Brief - Transcribe the full listing so that each line reads as it does in the original.

Data extract -
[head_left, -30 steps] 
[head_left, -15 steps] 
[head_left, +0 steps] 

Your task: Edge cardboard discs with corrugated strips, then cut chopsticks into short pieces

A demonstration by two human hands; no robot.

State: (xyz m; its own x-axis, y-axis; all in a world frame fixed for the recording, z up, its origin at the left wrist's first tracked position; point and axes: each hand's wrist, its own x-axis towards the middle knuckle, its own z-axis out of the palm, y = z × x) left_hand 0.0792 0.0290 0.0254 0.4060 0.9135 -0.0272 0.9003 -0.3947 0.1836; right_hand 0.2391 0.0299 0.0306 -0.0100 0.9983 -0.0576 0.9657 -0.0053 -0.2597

Output of the exercise -
[head_left, -30 steps] 
[head_left, -15 steps] 
[head_left, +0 steps] 

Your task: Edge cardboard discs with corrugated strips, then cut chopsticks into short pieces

A demonstration by two human hands; no robot.

State: (xyz m; its own x-axis, y-axis; all in a world frame fixed for the recording, z up, its origin at the left wrist's first tracked position; point and axes: each hand's wrist, its own x-axis towards the middle knuckle, its own z-axis out of the palm, y = z × x) left_hand 0.0792 0.0290 0.0254 0.4060 0.9135 -0.0272 0.9003 -0.3947 0.1836; right_hand 0.2391 0.0299 0.0306 -0.0100 0.9983 -0.0576 0.9657 -0.0053 -0.2597

Here is where the answer stops.